# Task
The stretch from the line with "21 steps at" through the line with "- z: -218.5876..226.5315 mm" in the records below: write it out exactly, and nothing else.

* * * * *

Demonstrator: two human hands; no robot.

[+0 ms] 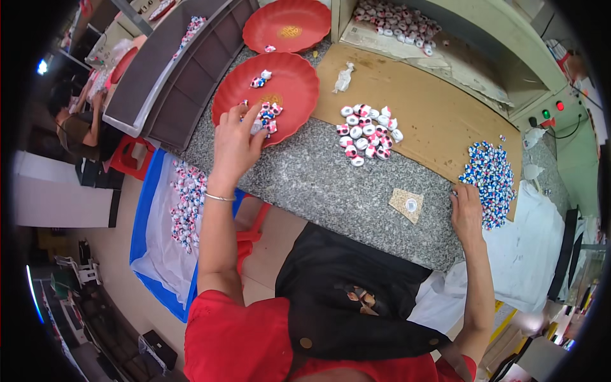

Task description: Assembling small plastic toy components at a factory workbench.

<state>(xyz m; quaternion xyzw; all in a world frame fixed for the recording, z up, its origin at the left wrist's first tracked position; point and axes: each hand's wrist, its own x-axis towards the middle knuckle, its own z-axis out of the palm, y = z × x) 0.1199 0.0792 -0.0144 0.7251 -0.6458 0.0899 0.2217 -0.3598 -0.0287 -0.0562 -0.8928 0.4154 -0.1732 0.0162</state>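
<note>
My left hand (237,143) reaches over the near red scalloped plate (296,76). Its bent fingers and thumb close around a small white figurine (256,126), partly hidden by them. Beside it on the plate lie several white, pink and blue cat-like figurines (271,109), and another figurine (261,78) lies farther back. At the right, my right hand (468,207) touches the left edge of a heap of tiny blue-and-white pieces (490,178). Its fingers are curled, and what they hold, if anything, is hidden. Between the hands sits a cluster of white-and-pink heads (368,132).
A tan board (414,111) lies on the speckled grey counter (318,172), before a pale green open-fronted box (445,76) holding more heads. Another red plate (305,19) stands behind, beside grey trays (197,76). A lined blue crate (143,216) of figurines stands lower left.
</note>
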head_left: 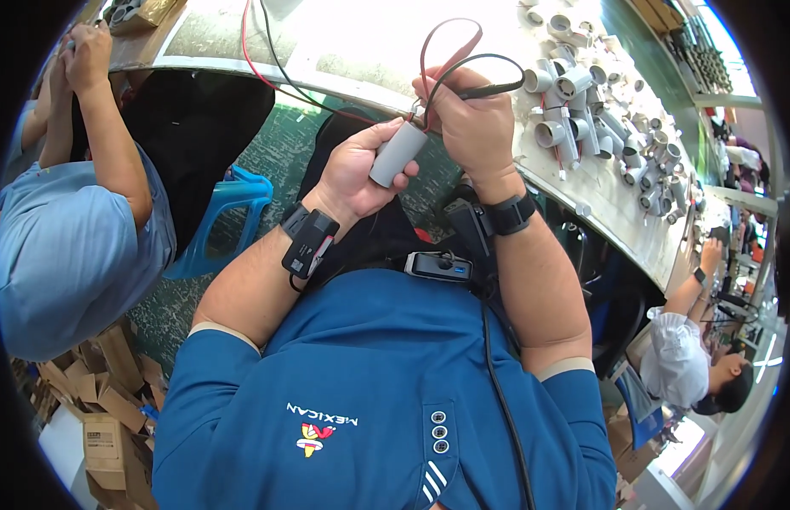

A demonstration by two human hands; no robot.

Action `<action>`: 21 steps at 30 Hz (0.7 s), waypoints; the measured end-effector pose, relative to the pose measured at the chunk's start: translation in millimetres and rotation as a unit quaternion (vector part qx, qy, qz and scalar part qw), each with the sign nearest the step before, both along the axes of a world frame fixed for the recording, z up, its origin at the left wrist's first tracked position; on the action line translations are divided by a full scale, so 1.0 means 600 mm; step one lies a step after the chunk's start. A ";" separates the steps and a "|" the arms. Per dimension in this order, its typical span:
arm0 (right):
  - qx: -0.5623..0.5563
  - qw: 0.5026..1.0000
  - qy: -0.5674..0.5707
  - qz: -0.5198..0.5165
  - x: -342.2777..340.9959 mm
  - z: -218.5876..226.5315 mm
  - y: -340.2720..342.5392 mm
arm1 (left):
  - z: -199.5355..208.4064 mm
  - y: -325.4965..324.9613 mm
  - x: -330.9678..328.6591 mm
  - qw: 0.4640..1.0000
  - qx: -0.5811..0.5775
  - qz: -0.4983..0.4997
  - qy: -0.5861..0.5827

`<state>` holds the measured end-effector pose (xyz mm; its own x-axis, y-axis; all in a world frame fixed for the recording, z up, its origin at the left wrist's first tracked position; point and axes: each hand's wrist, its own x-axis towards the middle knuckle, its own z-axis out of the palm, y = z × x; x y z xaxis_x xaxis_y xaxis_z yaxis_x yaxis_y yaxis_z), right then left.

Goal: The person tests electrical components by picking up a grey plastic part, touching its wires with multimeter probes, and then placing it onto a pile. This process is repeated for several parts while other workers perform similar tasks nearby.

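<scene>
My left hand [358,174] is closed around a grey plastic cylinder [400,155], held tilted just off the table edge. Right above it, my right hand [478,127] is closed on a black pen-like test probe [490,90], its fingertips at the cylinder's upper end. A dark red lead [457,53] and a black lead loop up around these fingers. Short wires show at the cylinder's top, but the exact contact there is hidden by my fingers. Thin red and black wires [280,76] also run from the table's far side toward the cylinder.
Many grey cylinders with wires [574,127] lie heaped on the white table [369,51] at right. A co-worker in light blue [72,238] sits at left beside a blue stool [229,217]. Cardboard boxes [110,450] stand lower left; another person [680,353] works far right.
</scene>
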<state>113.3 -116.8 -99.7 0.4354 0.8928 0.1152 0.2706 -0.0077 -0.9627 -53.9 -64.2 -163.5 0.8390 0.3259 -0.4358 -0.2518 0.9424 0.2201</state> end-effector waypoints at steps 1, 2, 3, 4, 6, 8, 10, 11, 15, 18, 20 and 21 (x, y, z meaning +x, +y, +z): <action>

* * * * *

# Result of this task
Action `<action>`: 21 steps at 30 Hz (0.7 s), waypoints; the measured end-effector pose, relative to the pose measured at the chunk's start: translation in millimetres and rotation as a unit quaternion (vector part qx, qy, qz and scalar part qw), each with the sign nearest the step before, both along the axes of a world frame fixed for the recording, z up, its origin at the left wrist's first tracked position; on the action line translations are divided by a full scale, so 1.0 means 600 mm; step one lies a step after the chunk's start. A ";" separates the steps and a "|" the arms. Per dimension in this order, its typical span:
arm0 (right):
  - qx: -0.5623..0.5563
  - qw: 0.5026..1.0000
  - qy: -0.5674..0.5707
  - qz: -0.5198..0.5165
  - x: -342.2777..340.9959 mm
  - z: -218.5876..226.5315 mm

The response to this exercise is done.